EXERCISE AIM
Check each line of the records below for the word "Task" and copy those where it appears.

PROVIDED INFORMATION
□ □ □

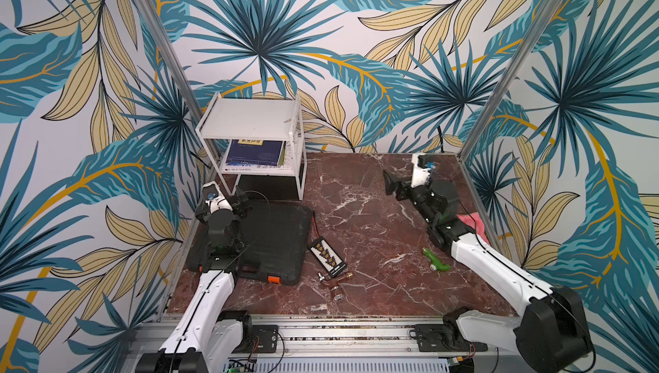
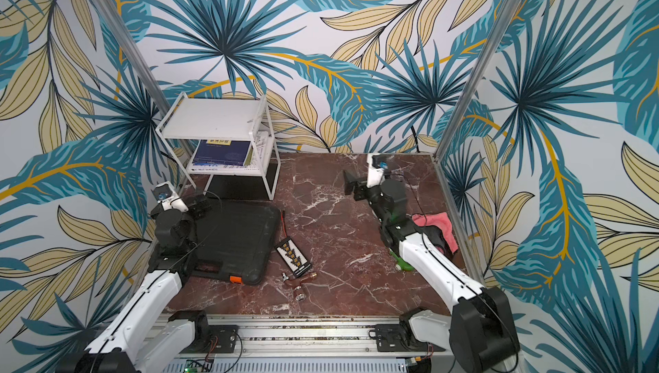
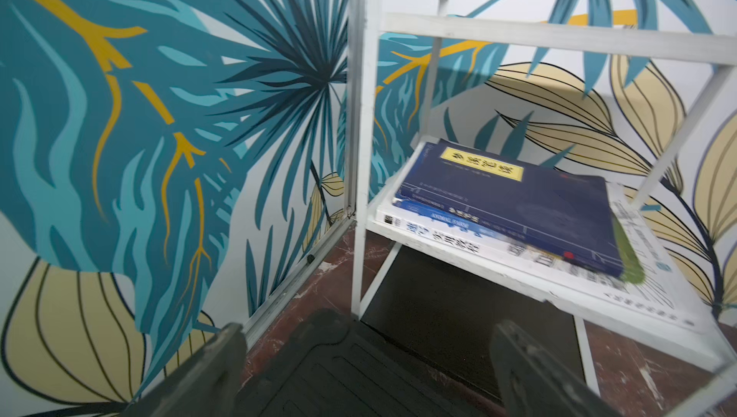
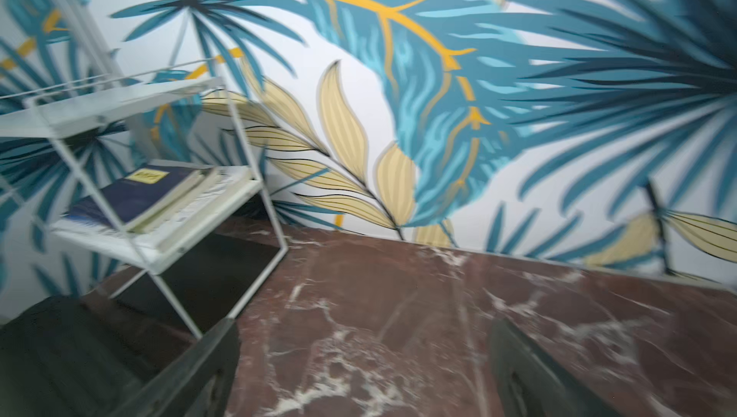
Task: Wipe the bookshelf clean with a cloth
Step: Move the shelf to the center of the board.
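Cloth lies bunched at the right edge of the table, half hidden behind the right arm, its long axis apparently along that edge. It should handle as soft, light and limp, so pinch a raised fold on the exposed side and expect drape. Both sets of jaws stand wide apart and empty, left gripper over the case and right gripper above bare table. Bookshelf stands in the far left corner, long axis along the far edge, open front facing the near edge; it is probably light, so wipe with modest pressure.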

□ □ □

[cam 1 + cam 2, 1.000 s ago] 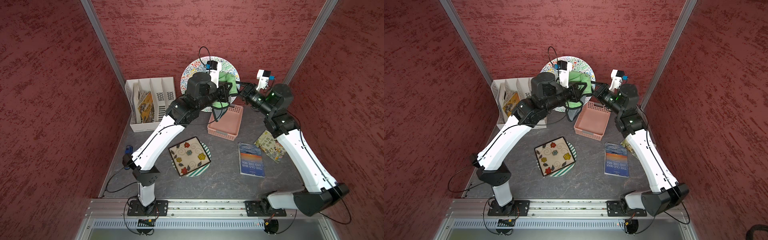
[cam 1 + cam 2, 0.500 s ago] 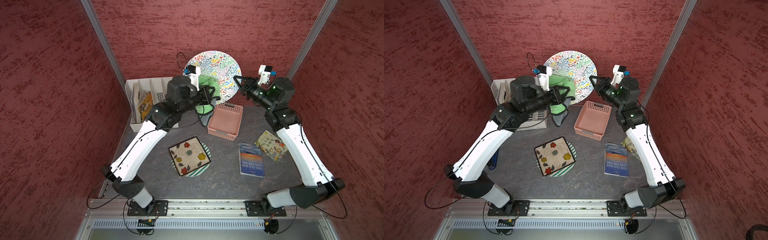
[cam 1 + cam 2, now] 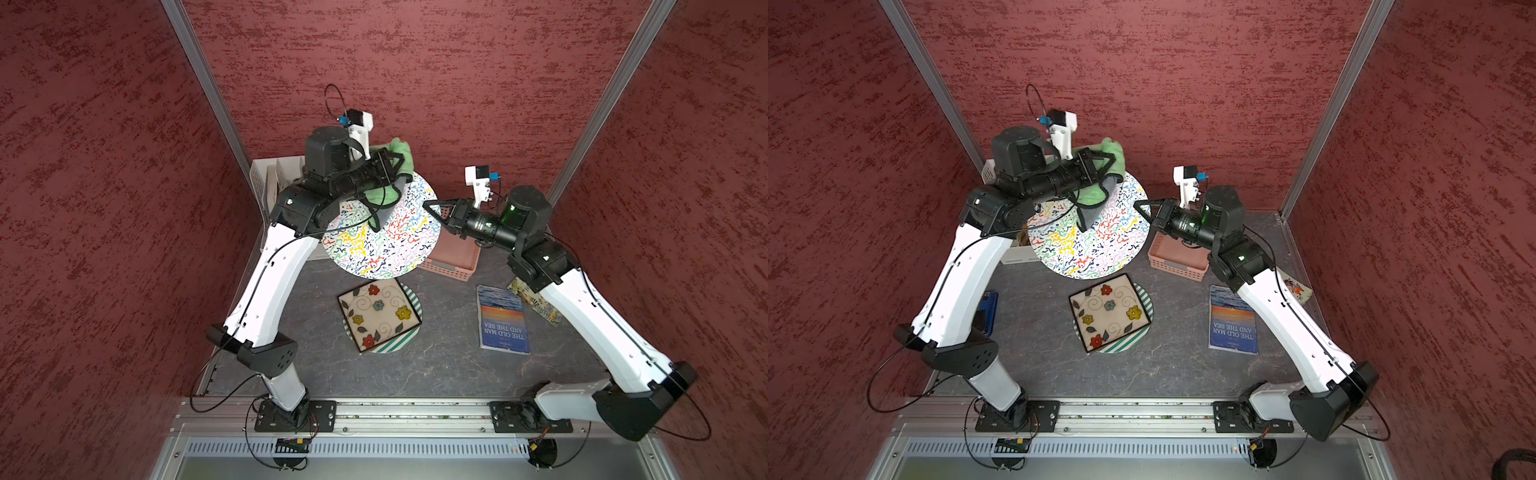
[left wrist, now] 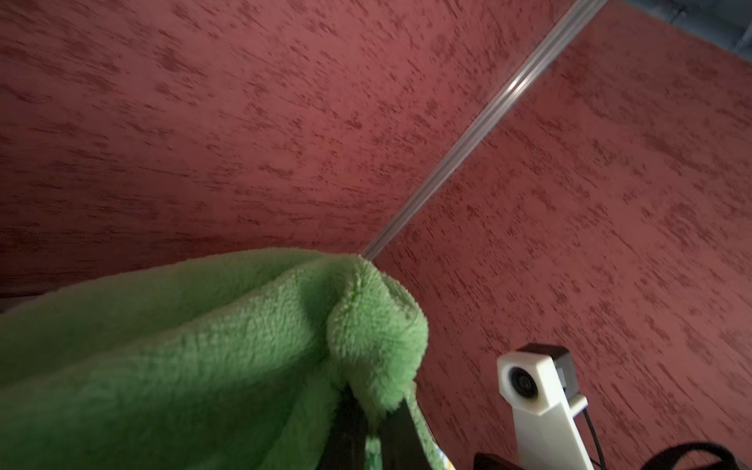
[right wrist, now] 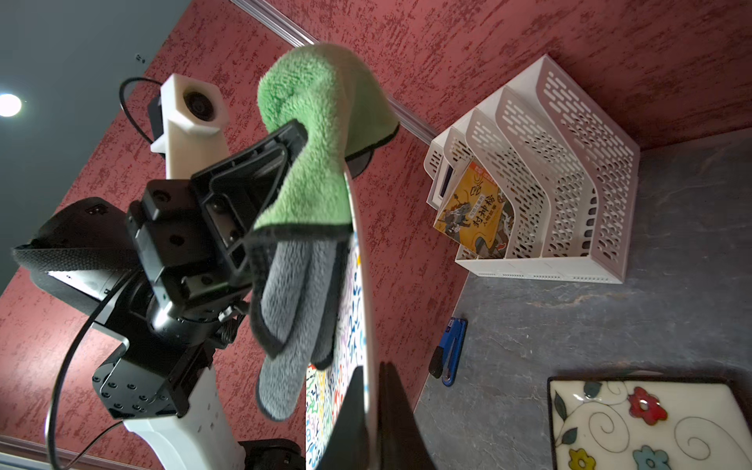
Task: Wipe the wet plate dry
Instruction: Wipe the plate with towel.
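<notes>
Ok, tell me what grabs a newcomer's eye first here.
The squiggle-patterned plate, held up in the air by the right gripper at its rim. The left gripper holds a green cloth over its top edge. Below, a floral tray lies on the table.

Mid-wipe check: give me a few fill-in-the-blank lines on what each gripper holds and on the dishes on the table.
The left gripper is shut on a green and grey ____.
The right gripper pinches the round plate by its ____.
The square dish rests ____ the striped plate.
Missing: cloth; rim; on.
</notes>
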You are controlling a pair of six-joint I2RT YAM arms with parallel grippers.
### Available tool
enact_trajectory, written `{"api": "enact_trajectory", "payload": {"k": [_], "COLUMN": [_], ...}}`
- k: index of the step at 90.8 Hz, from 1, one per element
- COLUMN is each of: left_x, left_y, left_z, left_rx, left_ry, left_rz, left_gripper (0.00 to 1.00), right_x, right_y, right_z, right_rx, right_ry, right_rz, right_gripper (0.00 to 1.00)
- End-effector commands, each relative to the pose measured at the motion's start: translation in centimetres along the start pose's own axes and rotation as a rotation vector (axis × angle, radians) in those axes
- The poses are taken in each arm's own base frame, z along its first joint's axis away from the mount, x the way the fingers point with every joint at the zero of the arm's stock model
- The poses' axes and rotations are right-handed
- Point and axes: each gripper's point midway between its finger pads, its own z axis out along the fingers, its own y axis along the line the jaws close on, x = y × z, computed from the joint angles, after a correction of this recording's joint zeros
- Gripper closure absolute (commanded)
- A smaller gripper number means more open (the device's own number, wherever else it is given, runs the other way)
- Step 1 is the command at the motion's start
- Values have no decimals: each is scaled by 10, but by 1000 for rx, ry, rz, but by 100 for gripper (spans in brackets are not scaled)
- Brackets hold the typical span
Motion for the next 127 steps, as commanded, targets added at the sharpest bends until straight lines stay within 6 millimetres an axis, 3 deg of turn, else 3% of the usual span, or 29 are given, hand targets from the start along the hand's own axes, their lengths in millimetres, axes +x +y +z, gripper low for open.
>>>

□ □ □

EXERCISE OUTPUT
Task: Wipe the bookshelf clean with a cloth
Task: Wipe the wet plate dry

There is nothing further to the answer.